Longest period of peace

Mogadishu’s designation as World’s Most Dangerous City was unofficial, of course, but widely applied.

The U.N. and embassies pulled out in the 1990s following the collapse of the last fully functioning government in 1991. Al Qaeda-linked militants held sway over much of the city from 2007 until August, a four-year span when full-fledged war raged with African Union troops.

On Aug. 6, the African Union fighters pushed out al-Shabab, ending the daily grind of war. Last month, the African force took control of Afmadow, an al-Shabab stronghold on Mogadishu’s outskirts the insurgents had used for staging the occasional bomb attack.

Armored personnel carriers driven by Ugandan and Burundian troops still rumble through the city. But with the fighting at bay, the military convoys feel more like heavy security than front-line forces.

“This is the longest period of sustained peace Mogadishu has seen in 20 years,” said Lt.
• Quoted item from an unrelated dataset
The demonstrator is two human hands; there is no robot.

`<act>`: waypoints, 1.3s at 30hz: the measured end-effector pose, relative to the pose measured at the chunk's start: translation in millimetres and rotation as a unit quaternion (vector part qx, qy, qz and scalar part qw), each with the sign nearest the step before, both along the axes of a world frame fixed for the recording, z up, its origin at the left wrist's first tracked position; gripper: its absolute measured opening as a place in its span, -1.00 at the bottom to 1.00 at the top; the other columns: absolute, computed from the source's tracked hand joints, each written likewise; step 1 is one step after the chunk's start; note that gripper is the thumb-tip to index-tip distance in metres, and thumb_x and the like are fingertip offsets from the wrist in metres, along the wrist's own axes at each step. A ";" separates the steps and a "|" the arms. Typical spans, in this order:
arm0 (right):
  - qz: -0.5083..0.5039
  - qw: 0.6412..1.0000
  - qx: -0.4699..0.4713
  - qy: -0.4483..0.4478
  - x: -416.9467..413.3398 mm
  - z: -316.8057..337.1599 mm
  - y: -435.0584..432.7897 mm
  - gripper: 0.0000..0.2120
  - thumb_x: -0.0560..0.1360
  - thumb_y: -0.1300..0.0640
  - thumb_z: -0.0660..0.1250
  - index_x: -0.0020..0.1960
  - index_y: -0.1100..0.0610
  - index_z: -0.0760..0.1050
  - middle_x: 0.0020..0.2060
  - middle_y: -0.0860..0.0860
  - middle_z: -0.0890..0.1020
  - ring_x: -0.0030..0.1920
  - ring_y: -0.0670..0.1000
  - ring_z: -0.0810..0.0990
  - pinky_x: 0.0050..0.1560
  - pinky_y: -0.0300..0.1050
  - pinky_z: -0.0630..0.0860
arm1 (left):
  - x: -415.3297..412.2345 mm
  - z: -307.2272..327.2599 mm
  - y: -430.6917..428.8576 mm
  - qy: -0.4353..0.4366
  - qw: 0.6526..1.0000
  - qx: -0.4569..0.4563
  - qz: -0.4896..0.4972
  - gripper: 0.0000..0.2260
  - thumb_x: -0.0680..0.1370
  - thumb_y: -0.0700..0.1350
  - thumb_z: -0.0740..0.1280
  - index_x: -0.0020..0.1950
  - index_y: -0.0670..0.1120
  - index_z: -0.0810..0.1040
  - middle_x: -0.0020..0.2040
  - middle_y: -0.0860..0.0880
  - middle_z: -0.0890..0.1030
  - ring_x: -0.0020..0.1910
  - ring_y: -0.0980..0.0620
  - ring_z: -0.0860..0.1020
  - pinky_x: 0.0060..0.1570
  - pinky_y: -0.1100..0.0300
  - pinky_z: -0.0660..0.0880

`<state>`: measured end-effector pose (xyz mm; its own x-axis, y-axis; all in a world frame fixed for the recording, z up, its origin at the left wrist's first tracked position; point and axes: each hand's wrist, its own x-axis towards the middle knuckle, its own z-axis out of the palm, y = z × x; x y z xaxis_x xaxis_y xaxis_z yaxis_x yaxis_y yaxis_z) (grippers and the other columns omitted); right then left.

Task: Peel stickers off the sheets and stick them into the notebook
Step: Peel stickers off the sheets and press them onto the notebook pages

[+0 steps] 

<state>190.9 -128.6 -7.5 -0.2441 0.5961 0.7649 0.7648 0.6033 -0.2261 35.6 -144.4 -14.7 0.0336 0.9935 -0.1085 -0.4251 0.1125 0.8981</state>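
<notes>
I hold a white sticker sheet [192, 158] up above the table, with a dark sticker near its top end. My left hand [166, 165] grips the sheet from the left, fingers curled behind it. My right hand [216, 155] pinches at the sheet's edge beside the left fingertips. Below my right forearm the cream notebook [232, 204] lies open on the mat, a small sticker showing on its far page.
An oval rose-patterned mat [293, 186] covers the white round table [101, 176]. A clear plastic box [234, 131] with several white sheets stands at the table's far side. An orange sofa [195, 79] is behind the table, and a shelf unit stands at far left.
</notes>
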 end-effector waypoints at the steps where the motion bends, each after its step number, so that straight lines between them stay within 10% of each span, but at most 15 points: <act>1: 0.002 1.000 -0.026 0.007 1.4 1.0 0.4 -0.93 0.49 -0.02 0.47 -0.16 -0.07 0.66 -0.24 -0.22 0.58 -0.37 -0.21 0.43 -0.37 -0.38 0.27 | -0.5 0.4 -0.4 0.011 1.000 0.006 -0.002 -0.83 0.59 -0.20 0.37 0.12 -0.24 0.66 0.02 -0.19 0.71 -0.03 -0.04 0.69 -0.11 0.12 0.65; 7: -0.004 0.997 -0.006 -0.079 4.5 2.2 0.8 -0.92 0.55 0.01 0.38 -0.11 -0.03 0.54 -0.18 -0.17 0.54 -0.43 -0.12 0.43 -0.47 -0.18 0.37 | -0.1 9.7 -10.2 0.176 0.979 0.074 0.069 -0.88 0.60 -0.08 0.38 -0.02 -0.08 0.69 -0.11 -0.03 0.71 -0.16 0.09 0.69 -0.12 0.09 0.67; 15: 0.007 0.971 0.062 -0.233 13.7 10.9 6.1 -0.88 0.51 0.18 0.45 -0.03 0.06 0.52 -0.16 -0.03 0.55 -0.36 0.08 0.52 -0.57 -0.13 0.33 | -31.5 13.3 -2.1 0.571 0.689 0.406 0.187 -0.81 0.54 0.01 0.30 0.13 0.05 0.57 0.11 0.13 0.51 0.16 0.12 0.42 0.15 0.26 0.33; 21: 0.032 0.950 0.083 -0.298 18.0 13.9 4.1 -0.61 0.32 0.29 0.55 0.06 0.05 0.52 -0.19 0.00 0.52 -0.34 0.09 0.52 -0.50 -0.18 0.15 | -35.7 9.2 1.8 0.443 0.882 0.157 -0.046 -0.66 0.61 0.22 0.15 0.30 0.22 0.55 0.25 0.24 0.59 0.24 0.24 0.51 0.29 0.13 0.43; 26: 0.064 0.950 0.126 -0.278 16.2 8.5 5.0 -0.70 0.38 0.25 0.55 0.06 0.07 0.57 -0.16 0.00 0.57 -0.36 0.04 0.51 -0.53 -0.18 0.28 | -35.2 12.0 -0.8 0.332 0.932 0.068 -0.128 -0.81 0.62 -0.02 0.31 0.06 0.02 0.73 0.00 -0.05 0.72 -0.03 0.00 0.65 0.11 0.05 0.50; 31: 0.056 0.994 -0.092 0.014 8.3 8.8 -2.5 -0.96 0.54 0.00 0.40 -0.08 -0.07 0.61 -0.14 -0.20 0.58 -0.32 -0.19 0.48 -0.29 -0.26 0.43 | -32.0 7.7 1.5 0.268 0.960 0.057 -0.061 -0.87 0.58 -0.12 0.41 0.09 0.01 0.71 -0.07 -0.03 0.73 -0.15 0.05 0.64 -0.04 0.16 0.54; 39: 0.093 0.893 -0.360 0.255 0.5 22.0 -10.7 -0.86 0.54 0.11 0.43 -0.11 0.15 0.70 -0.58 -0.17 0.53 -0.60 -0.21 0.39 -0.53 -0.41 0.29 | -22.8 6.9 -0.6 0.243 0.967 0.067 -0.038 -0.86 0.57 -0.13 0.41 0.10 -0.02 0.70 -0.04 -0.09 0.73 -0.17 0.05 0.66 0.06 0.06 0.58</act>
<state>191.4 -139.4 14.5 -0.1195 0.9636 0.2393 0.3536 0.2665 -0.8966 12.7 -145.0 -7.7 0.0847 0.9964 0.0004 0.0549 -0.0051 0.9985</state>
Col. Paddy Ankunda, spokesman for the African Union force.

Britain announced in February that it was naming an ambassador to Somalia, though he is mostly stationed in Nairobi.

Johnnie Carson, the U.S. assistant secretary of state for African affairs, visited Mogadishu on Sunday and noted that eight or nine countries - including Turkey, Libya, Yemen and Sudan - now have a diplomatic presence in Mogadishu, though the U.S. does not.

The countries setting up embassies generally are using different buildings from the ones they once occupied - whole neighborhoods were destroyed or damaged in the fighting - and they are patrolled by armed guards.

Open for tourists, business

Robert Young Pelton, author of “The World’s Most Dangerous Places,” said al-Shabab-held Somali cities such as Merca and Kismayo, where some of the foreign fighters associated with al Qaeda have fled, are more dangerous than Mogadishu.

One major goal is to transform Somali government troops in Mogadishu into a professional force that provides security instead of being a threat. Government troops are receiving training in Uganda, but many go months without pay and some remain a danger to Somalia’s civilians.

An Associated Press journalist last week witnessed a Somali soldier at a security checkpoint shoot a woman twice in the leg with little provocation.